= YOUR GOAL =
Go through the entries below line by line and tally those holding "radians"; write only the tally.

Entries taken from a collection
--------------------
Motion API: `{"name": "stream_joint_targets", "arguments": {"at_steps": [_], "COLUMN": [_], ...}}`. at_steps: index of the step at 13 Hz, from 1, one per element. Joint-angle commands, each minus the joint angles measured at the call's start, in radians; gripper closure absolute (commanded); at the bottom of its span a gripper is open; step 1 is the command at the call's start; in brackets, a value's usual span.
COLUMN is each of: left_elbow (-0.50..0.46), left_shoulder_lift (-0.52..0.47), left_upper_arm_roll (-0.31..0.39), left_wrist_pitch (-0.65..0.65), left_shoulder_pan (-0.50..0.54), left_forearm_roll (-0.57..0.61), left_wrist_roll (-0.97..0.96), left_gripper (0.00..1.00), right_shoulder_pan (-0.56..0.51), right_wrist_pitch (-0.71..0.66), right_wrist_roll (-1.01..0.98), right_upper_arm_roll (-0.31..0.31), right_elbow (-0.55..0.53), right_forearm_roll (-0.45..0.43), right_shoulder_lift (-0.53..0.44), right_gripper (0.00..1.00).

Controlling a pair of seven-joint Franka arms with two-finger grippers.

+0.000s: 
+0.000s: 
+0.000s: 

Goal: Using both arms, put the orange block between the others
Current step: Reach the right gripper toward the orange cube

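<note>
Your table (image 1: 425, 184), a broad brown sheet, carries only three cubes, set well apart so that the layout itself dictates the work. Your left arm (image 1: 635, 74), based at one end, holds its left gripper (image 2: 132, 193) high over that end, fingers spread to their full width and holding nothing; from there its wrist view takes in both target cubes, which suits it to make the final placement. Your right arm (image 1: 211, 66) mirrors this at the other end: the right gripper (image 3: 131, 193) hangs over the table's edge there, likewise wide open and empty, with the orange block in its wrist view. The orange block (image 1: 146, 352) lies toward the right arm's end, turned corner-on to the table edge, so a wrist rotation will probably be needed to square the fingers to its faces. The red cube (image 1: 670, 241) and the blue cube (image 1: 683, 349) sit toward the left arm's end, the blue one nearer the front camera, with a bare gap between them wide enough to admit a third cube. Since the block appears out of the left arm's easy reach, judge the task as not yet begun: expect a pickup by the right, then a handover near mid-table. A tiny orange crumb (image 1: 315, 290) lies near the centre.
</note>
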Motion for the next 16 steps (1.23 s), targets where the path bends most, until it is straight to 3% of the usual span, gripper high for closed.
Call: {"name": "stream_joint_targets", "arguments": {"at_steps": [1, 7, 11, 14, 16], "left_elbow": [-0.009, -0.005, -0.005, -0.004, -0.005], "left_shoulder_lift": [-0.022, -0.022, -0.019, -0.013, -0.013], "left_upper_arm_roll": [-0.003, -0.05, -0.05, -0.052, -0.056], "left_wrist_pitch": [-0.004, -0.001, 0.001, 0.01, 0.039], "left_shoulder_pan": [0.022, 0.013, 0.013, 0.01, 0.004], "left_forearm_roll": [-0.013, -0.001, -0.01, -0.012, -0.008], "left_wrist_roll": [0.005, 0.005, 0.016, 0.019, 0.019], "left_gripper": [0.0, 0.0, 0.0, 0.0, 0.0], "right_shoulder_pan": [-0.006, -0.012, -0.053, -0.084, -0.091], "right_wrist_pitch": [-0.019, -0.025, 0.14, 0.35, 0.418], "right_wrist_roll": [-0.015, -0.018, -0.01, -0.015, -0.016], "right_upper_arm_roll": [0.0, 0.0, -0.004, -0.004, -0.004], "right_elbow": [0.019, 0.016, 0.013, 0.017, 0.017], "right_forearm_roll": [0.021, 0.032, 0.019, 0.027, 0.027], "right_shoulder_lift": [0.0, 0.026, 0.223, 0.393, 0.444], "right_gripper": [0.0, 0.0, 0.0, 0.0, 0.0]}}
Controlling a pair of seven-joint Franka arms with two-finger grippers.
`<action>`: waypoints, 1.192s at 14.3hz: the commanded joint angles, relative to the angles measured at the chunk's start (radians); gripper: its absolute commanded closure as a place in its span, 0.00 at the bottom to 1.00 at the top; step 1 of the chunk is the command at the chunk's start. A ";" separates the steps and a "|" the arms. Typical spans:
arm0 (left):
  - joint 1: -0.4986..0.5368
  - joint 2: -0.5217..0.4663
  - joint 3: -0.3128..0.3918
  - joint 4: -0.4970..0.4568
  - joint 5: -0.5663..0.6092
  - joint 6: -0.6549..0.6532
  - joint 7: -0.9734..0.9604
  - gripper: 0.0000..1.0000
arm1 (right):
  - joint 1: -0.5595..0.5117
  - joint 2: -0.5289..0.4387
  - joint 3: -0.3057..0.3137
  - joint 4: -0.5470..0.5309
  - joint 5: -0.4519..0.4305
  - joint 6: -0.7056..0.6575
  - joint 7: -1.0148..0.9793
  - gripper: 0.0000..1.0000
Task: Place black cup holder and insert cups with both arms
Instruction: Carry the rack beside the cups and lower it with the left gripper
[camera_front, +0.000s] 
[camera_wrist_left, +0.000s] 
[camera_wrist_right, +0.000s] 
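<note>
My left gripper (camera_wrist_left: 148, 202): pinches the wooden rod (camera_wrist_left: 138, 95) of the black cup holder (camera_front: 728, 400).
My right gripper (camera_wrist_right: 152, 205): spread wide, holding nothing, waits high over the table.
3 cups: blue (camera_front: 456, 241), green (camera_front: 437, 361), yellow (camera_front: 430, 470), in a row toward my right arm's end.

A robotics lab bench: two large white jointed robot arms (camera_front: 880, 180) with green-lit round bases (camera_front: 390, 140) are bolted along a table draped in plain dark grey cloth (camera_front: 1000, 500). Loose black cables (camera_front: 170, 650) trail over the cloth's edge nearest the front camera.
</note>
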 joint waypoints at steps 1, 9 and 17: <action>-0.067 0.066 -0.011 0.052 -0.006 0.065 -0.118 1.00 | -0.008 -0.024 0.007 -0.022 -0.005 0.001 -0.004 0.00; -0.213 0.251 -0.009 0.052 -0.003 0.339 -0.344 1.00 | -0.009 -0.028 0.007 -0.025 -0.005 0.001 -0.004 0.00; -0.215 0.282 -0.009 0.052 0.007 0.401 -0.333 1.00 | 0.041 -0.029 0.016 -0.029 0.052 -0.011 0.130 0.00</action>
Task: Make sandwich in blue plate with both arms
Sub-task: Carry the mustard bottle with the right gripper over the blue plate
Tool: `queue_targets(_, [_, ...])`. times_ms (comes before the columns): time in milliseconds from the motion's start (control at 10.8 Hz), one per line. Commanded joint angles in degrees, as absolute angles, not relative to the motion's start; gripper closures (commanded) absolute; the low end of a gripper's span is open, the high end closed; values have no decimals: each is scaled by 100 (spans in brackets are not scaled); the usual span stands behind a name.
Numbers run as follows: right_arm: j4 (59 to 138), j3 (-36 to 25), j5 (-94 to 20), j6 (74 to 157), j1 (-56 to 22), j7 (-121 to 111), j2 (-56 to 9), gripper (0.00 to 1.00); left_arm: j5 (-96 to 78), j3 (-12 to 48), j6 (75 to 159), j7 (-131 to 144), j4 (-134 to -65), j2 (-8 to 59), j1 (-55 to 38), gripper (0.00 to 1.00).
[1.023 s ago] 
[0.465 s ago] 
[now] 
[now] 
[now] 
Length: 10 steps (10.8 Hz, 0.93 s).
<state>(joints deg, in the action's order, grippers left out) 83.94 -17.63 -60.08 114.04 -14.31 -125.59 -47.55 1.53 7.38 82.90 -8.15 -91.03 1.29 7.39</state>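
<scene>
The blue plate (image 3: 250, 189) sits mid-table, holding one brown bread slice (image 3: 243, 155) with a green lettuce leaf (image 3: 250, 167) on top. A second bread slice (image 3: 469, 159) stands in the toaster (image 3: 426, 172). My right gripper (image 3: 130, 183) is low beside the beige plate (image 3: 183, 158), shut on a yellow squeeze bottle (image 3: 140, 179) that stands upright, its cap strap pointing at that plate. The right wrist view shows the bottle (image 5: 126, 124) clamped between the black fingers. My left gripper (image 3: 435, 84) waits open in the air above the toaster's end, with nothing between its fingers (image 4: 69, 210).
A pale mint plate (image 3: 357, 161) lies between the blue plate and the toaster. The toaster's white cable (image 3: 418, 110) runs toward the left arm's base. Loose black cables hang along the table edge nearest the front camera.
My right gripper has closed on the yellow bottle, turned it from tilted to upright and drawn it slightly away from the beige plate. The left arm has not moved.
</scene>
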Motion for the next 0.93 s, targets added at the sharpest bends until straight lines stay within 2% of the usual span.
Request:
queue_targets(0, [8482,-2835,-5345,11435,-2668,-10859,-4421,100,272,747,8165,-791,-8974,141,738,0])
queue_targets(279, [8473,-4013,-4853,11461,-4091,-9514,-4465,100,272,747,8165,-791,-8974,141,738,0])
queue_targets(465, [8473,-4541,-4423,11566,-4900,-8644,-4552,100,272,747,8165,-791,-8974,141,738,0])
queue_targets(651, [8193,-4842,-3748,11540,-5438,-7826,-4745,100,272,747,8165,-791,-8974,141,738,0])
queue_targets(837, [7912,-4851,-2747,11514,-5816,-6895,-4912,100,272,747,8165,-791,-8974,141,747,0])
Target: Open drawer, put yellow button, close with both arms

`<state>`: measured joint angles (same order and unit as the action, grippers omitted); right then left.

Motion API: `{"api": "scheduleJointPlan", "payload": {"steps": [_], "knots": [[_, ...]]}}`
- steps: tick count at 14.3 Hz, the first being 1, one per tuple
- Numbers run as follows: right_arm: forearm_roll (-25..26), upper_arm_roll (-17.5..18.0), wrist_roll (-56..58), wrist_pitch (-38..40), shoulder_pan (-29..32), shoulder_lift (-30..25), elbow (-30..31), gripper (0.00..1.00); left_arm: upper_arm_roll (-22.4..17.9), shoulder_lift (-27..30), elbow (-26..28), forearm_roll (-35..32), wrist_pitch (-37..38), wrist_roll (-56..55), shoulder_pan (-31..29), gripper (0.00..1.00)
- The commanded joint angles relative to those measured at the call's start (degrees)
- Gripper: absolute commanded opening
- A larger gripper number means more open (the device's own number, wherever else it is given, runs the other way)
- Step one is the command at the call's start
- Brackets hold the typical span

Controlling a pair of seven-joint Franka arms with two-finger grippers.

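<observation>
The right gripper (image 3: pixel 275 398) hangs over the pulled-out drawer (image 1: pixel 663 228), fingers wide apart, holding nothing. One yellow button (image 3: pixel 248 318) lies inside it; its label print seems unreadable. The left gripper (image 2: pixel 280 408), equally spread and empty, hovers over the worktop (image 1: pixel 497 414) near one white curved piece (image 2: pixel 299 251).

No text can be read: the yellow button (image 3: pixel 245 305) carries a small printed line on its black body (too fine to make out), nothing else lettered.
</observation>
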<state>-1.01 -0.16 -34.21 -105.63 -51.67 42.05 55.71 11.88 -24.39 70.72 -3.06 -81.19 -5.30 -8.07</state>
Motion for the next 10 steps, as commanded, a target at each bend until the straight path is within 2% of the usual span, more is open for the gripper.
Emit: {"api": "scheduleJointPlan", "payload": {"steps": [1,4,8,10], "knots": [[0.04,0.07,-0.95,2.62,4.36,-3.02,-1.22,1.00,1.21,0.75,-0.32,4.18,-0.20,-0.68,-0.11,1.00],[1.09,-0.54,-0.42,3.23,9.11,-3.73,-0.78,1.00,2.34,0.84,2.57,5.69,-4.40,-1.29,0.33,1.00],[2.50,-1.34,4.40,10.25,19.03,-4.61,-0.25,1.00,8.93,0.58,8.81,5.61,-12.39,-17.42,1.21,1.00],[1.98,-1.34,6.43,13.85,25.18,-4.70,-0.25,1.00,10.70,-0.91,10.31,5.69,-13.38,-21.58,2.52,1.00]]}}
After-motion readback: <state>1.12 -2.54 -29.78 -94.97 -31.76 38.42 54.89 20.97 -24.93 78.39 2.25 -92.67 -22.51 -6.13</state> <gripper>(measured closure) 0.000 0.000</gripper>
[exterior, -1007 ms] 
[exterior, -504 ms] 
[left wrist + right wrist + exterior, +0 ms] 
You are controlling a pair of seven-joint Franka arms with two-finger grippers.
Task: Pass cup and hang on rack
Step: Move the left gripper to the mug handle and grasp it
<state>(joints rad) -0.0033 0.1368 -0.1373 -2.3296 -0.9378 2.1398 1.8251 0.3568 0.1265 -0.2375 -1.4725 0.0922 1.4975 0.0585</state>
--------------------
= ANSWER SPACE =
2